Volto a dizer: o Cebes é a minha casa, é a minha escola. Eu acho que o trabalho no Cebes foi formativo e o Brasil também, né? Interessante o Luizinho colocar que essa dimensão continental ajuda a gente a perceber a necessidade de adaptar para o contexto local, o contexto regional, dos diferentes estados, das diferentes necessidades, inclusive das grandes iniquidades. Essa necessidade de adaptação, a capacidade de aprender com as boas experiências as boas práticas é algo que fizemos muito na época dos seminários, e depois nos livros, um estudo sistematizado para entender o que funciona, de que maneira, ver como adaptar essas práticas e replicá-las.

Eu acho que o Brasil é esse laboratório incrível para boa parte do mundo. Esse país enorme, esse país muito rico e ao mesmo tempo com tantas iniquidades. Um país que empurra a vanguarda. A gente viu o Brasil, no ano passado, ser esse ator importante para discussão da Saúde indígena dentro da OMS. Um tema também é puxado pela região, que está na OPAS desde 2016, e levou quase uma década para que essa que essa mesma discussão pudesse ser aprovada no âmbito global. O Brasil, no ano passado, com a sua presença no G20, também colocou a saúde num lugar muito importante, um lugar central da discussão.

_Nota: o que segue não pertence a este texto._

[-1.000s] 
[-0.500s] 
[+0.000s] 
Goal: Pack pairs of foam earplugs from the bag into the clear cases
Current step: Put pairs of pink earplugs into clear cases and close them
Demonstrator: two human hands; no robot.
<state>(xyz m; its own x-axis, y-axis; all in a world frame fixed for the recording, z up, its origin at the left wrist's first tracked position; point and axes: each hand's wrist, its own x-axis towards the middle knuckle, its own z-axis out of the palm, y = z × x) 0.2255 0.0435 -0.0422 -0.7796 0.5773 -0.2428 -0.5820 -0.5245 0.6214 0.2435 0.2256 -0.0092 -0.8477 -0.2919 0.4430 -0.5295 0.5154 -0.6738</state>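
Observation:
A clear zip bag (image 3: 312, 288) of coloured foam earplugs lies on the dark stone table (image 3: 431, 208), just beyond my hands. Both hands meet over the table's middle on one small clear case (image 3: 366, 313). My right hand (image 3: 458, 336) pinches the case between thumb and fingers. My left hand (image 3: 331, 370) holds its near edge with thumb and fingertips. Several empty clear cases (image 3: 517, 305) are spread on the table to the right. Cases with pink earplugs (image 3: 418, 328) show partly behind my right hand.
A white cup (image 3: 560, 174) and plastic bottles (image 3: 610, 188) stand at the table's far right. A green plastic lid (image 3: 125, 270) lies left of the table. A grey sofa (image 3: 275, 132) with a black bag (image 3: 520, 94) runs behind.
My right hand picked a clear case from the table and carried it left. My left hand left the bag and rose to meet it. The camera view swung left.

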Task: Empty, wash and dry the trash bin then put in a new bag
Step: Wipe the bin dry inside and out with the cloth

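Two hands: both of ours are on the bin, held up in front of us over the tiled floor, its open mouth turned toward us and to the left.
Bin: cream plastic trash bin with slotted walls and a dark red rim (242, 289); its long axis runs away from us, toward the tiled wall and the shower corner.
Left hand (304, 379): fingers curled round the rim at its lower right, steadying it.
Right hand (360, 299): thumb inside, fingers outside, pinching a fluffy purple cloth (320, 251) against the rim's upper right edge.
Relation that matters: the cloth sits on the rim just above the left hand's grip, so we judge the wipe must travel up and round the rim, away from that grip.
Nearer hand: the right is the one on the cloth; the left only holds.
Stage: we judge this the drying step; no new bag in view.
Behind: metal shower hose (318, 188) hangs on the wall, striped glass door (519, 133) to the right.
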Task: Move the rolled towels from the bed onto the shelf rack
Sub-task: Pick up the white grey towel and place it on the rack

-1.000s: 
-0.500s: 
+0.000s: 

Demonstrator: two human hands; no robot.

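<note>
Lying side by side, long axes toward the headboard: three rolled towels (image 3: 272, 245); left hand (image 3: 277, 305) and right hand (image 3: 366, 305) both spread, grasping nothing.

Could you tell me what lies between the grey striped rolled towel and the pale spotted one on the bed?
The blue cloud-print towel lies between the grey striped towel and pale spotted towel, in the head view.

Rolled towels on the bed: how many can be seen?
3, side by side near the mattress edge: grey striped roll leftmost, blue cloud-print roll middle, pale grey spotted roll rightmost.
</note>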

A experiência do Cebes é parte dessa capacidade de observar o Brasil e pensar no Brasil quase como um piloto para o mundo, porque dentro do Brasil a gente tem Suíças e Haitis. É o que o que eu guardo de mais forte em mim, uma coisa que eu vou levar sempre comigo ou para onde quer que eu que eu vá, para onde essa jornada agora vai me levar.